The second thought, creeping on him intently through basic instinct, is that there is another warm body in his bed.
Shit.
Holding very still, he carefully opens one eye.
“You snore,” says Rey, slightly cross-eyed from having her face so close to his on the pillow.
“I’m sorry,” he says automatically, opening both of his eyes now and blinking at her in bafflement. “No one’s told me.”
She smiles at that, impish and shy but oddly pleased. He suppresses a bizarre urge to kiss the dimple on her right cheek and inwardly shakes his head.

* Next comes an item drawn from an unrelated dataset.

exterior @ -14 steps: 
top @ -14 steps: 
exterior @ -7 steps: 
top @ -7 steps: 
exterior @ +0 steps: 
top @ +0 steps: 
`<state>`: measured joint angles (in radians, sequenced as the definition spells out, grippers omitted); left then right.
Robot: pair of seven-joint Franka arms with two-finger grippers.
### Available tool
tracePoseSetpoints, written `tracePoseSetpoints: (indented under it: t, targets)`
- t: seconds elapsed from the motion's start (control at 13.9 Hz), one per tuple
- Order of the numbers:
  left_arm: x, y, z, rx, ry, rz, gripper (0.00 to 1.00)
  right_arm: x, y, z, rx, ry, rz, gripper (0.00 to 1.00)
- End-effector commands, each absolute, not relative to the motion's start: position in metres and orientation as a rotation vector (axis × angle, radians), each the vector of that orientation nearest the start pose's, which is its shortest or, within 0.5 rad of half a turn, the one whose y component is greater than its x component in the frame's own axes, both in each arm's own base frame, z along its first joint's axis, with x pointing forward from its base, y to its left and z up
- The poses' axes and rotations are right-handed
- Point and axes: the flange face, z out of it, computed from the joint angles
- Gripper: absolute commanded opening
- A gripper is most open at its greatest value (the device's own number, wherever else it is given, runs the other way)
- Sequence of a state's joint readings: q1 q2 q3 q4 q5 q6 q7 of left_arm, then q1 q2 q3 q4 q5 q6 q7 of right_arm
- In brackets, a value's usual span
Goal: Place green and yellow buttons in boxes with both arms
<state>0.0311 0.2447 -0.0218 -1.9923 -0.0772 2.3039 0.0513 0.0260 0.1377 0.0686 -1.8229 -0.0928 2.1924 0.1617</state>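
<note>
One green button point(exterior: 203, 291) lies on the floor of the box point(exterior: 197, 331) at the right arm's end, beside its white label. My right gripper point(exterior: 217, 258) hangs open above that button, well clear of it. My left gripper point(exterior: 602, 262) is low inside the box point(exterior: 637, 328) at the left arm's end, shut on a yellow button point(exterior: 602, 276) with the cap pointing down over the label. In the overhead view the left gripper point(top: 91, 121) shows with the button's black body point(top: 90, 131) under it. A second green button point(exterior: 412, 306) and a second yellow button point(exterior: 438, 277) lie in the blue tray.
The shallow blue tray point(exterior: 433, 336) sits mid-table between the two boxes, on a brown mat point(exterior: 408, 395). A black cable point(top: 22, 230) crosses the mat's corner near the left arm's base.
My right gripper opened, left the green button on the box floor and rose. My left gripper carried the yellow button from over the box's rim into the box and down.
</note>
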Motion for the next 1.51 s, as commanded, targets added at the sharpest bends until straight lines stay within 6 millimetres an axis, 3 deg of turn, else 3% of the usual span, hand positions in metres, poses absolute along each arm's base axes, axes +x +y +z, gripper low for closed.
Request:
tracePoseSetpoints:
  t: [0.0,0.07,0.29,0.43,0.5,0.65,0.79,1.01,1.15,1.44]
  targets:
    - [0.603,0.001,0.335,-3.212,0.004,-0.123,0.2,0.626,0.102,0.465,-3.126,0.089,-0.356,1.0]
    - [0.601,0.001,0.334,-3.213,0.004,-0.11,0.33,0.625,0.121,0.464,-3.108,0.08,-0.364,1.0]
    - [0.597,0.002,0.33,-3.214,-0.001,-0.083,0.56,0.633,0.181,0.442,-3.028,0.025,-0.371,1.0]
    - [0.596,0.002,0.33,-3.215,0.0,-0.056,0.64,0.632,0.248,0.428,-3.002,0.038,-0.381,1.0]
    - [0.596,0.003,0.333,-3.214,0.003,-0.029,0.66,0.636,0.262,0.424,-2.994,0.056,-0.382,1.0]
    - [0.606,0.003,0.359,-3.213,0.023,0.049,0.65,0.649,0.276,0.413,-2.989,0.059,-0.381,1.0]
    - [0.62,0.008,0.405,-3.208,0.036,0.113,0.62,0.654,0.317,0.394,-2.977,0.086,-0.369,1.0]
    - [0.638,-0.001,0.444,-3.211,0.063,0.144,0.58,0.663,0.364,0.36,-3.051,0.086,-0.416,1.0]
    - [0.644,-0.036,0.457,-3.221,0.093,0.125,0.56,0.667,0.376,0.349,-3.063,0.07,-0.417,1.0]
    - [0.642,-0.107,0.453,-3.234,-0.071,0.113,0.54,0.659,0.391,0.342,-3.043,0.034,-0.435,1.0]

“I hope I didn’t also thrash around or steal the covers or… something.” He doesn’t dare to examine the ‘something’ more closely.
“No,” she smiles again, curling into a more comfortable position. “You were out the second you hit the bed and stayed still through the whole night. You must’ve been exhausted.”
Thank the stars.
“Thank you,” she goes on quietly. “For letting me stay here.”

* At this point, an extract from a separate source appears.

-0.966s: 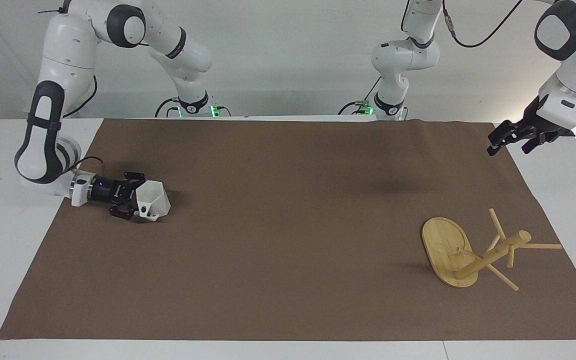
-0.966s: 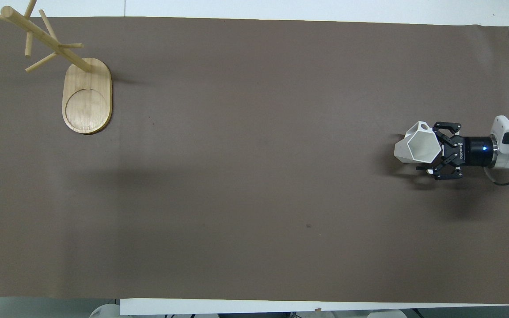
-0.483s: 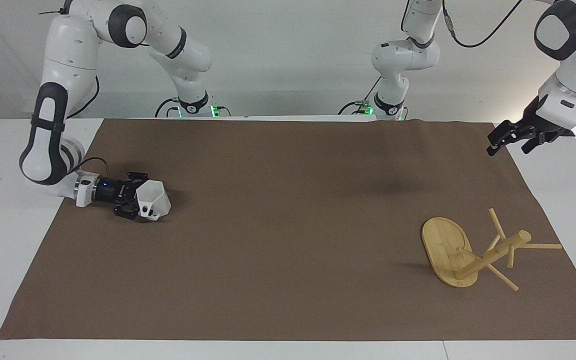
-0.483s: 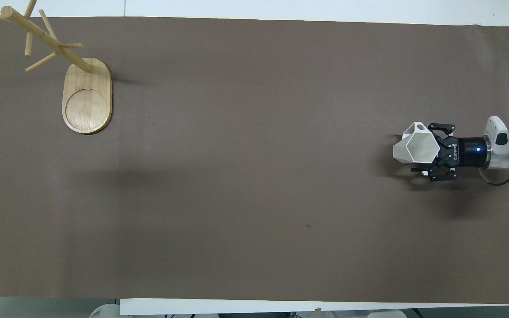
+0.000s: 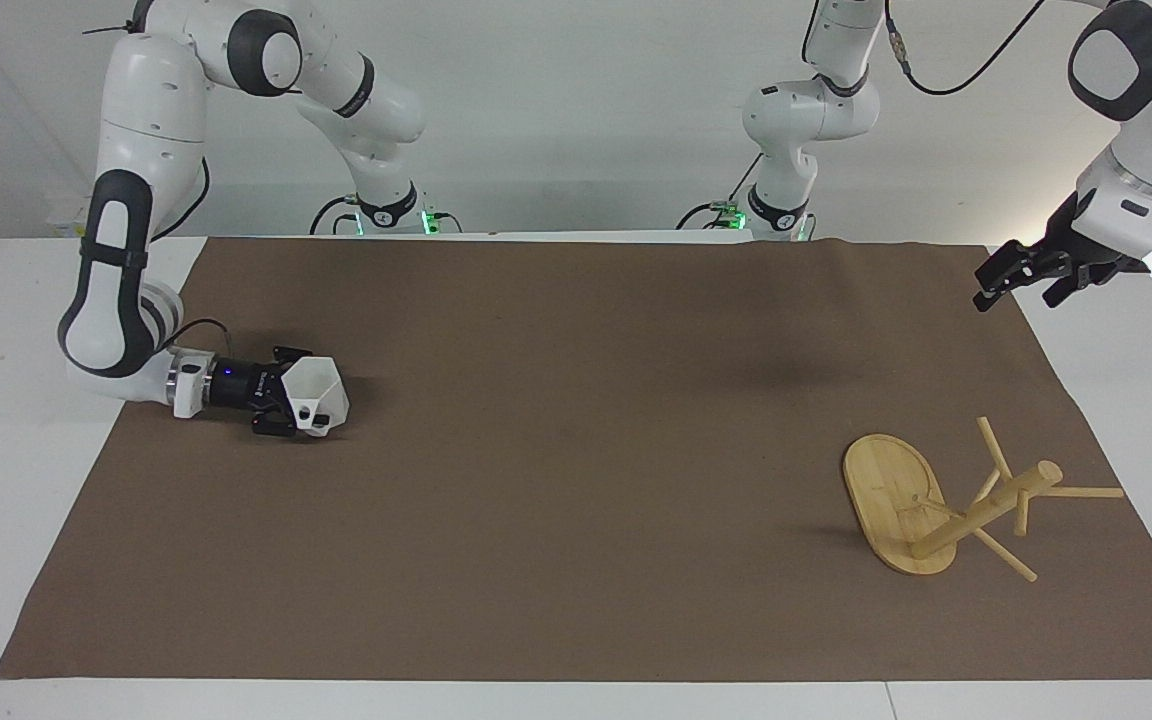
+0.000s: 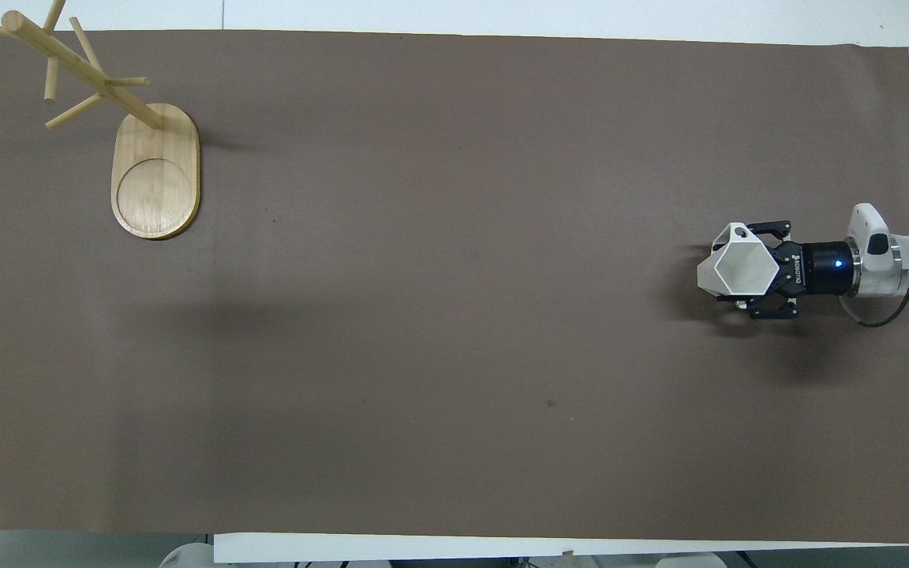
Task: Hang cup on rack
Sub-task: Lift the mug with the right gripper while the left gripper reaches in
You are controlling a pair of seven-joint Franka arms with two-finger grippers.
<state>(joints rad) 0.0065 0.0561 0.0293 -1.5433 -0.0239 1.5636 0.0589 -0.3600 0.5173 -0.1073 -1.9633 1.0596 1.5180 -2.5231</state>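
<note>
The white faceted cup (image 5: 316,392) is low over the brown mat at the right arm's end of the table, and its handle with holes points away from the robots. My right gripper (image 5: 286,400) lies level and is shut on the cup's wall; in the overhead view (image 6: 754,270) the cup (image 6: 738,267) shows its open mouth upward. The bamboo rack (image 5: 986,508) stands on its oval base (image 5: 886,490) at the left arm's end, with its pegs bare; the overhead view also shows the rack (image 6: 80,67). My left gripper (image 5: 1018,280) is open and waits in the air over the mat's edge, apart from the rack.
The brown mat (image 5: 576,480) covers most of the white table. The two arm bases stand at the robots' edge of the mat.
My right gripper has turned the cup so that its mouth faces more upward, and has shifted it slightly toward the table's middle. The left arm and the rack have not moved.
</note>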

Thank you for staying. Thank you for choosing to stay. With me. Choosing me. 
(He doesn’t say it out loud, but the way her eyes brighten makes him think maybe she got the gist of his thoughts anyway. From his expression or through the Force, he neither knows nor particularly cares. He has nothing to hide from her.)
*
“I did ask you to,” he reminds her with a smile of his own.
“Yeah,” she agrees with a sigh and bites her lower lip. “I’m not used to… this. People. Beds.”
“You’re not used to beds?” He can’t keep mild incredulity out of his voice. Her life on Jakku must have been even more terrible than he thought.
“I slept in a hammock,” she says matter-of-factly. “But anyway… What I wanted to say was…” She flushes prettily. “This was… nice. It felt nice.”
“Oxytocin,” he says helpfully and grins. “Better than spice – not that I’ve tried!” he adds quickly at her quirked eyebrow and she laughs, her body and the entire narrow bed trembling with it.
“But seriously, Rey…” He sobers, looking at her intently, hoping to convey the intended message without sounding like some old creep. “Touch is important. Not like… you know, sexual stuff. That too, of course, but… Just touch. We need it, all of us.”
She nods quietly and he dares to press on in complete sincerity: “Just you in the same bed made me sleep better than I’ve slept in ages. It wasn’t just the exhaustion.”
“You… don’t do this often, then?” There’s the shy, hopeful smile again and he tries hard not to read into it.
He laughs and turns onto his back, running a hand through his hair. “No. I don’t know what you’ve heard about me, but… No. I mean, Karé crashed with me sometimes before she got with Snap, and Jess sometimes when she’s drunk and maudlin and can’t sleep. But it was just that – sleeping.”
“I wasn’t judging,” she points out, but her grin is bright and he thinks she’s inched closer. He stretches out an arm above her head in what he hopes is a casual invitation and she snuggles into him after a moment of hesitation, breathing in deep.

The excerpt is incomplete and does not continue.